Stacy v. Aetna Casualty & Surety Company

Decision Date10 November 1971
Docket NumberNo. EC 7161-S.,EC 7161-S.
Citation334 F. Supp. 1216
PartiesLester STACY, Plaintiff, v. The AETNA CASUALTY & SURETY COMPANY, Defendant.
CourtU.S. District Court — Northern District of Mississippi

William S. Lawson, Tupelo, Miss., for plaintiff.

W. P. Mitchell, of Mitchell, Rogers & Eskridge, Tupelo, Miss., for defendant.

MEMORANDUM OF DECISION

ORMA R. SMITH, District Judge.

Plaintiff Lester Stacy on March 24, 1971 instituted this third-party-liability action against The Aetna Casualty and Surety Company (Aetna), the Workmen's Compensation Insurance carrier of his employer, Purnell's Pride, Inc. (Purnell), alleging that Aetna's negligence in failing to properly inspect Purnell's premises resulted in injury to him.

The action is presently before the court on Aetna's motion for summary judgment. Aetna contends that plaintiff's sole and exclusive remedy is under the Mississippi Workmen's Compensation Law.1

Plaintiff was severely injured on December 3, 1970, while employed by Purnell, at its processing plant in Tupelo, Mississippi. Aetna had maintained the Workmen's Compensation liability insurance coverage for Purnell, and prior to plaintiff's accident had made safety inspections of the plant on a monthly basis. Plaintiff filed his claim against Aetna and Purnell for compensation benefits under the Workmen's Compensation Law. Aetna has paid and is continuing to pay plaintiff benefits available to him under such law.

On the motion for summary judgment, pursuant to Rule 56 F.R.Civ.P., the court must determine whether there exists a genuine issue as to any material fact and whether the moving party is entitled to judgment as a matter of law.

The question presented is whether the Mississippi Workmen's Compensation Law deprives plaintiff of his right to proceed at common law against a third party for alleged negligent acts resulting in his injury, when the third party is his employer's Workmen's Compensation insurance carrier.

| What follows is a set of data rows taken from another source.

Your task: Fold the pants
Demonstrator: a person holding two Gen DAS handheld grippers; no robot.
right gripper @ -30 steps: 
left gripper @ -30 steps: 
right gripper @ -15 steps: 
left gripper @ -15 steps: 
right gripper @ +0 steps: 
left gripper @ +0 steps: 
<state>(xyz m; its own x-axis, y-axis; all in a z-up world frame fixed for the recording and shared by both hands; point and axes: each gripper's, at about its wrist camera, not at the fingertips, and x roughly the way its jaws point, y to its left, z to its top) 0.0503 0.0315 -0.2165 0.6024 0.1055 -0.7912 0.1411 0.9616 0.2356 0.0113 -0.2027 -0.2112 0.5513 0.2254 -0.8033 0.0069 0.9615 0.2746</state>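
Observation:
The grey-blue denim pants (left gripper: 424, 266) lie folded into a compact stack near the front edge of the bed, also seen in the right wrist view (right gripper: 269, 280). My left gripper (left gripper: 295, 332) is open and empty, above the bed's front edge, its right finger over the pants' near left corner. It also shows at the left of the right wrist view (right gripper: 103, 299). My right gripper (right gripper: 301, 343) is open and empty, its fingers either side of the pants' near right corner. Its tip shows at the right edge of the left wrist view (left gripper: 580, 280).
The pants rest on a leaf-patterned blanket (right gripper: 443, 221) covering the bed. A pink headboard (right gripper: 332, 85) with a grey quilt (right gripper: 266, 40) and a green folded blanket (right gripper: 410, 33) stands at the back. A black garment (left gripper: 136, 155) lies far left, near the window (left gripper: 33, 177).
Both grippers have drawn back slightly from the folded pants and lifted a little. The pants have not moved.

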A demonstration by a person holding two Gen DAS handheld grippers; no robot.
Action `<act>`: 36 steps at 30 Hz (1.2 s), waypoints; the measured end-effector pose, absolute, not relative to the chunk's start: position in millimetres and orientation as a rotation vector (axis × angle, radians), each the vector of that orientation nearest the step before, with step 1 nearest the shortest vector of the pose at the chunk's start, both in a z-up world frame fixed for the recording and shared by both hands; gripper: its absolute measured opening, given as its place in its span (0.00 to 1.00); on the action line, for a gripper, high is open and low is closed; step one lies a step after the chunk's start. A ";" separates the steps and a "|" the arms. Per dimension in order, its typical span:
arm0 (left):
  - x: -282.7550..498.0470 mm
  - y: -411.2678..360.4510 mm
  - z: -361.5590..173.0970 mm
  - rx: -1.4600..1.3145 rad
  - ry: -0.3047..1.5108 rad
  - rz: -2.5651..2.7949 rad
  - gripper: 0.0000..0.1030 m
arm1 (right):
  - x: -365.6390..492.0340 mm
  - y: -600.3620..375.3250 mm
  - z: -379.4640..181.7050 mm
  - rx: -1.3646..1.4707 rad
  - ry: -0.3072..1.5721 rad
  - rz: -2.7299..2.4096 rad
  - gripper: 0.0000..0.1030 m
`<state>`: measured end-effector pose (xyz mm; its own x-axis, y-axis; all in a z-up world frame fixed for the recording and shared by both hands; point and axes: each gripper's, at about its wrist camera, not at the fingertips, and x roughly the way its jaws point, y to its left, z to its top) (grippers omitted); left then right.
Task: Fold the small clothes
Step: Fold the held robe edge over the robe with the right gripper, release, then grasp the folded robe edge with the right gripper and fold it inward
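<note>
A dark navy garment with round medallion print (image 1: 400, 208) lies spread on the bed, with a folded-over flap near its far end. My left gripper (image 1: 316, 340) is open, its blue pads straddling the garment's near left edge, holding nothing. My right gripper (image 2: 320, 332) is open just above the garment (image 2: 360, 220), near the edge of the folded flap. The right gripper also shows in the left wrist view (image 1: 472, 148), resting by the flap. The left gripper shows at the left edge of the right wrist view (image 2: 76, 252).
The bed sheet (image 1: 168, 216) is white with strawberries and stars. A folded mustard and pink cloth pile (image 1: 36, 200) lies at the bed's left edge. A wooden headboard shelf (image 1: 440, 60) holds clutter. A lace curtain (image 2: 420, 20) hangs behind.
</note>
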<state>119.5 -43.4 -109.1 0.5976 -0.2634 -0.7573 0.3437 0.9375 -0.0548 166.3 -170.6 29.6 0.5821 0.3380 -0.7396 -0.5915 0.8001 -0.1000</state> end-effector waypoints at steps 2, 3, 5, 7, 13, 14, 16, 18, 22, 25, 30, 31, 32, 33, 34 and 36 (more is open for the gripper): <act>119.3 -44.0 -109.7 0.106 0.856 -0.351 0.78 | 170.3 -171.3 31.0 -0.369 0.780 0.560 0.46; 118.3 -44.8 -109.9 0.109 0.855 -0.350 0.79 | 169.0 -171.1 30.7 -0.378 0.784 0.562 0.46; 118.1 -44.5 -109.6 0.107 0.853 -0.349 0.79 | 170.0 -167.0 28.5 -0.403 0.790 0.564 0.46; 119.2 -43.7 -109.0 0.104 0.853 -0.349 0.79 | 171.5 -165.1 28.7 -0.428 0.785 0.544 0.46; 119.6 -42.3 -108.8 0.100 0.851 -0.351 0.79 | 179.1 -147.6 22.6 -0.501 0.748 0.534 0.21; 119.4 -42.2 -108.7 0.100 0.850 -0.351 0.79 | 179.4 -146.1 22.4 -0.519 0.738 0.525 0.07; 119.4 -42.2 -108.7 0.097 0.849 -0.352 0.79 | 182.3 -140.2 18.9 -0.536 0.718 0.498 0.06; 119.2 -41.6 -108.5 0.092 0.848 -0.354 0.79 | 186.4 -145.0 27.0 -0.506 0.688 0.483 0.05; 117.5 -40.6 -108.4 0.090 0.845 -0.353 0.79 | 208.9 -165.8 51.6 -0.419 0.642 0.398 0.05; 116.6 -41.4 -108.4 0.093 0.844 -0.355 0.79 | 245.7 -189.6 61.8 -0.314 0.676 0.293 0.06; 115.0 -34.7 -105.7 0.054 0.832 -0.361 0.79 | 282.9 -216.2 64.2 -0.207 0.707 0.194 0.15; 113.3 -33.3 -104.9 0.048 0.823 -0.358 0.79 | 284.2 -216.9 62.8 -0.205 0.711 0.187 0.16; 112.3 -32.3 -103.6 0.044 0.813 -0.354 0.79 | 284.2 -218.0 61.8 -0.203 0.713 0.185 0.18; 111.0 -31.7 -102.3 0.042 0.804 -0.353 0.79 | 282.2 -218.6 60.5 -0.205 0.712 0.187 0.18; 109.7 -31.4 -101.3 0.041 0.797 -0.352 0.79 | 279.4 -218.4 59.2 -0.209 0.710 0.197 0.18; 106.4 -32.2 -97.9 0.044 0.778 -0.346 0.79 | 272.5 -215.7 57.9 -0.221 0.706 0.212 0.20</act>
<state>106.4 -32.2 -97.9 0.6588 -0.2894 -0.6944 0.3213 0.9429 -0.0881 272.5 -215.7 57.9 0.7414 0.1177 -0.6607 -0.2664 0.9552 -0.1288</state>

The court in this diversity action is bound to follow Mississippi law.2 This question, however, has not been submitted to and decided by the Supreme Court of Mississippi. The court must therefore decide the question as the court may determine that the Mississippi Supreme Court would decide the question should that court have the opportunity to do so.

Courts from several other state jurisdictions have passed upon the question involved here; however, many of those decisions are of little significance to this court since the interpretation of that particular state's Workmen's Compensation Law was in issue. The problem is wholly one of statutory construction and therefore the court must examine and construe the provisions of the Mississippi Act.

The pertinent statutes involved are Miss.Code Ann., Section 6998-02, dealing with "definitions", Section 6998-36, dealing with "third-party liability", and Section 6998-05, the "exclusiveness of liability" provision. Section 6998-36 provides in part:

"The acceptance of compensation benefits from or the making of a claim for compensation against an employer or insurer for the injury or death of an employee shall not affect the right of the employee or his dependents to sue any other party at law for such injury or death, but the employer or his insurer shall be entitled to reasonable notice and opportunity to join in any such action or may intervene therein. If such employer or insurer join in such action they shall be entitled to repayment of the amount paid by them as compensation and medical expenses from the net proceeds of such action (after deducting the reasonable costs of collection) as hereinafter provided."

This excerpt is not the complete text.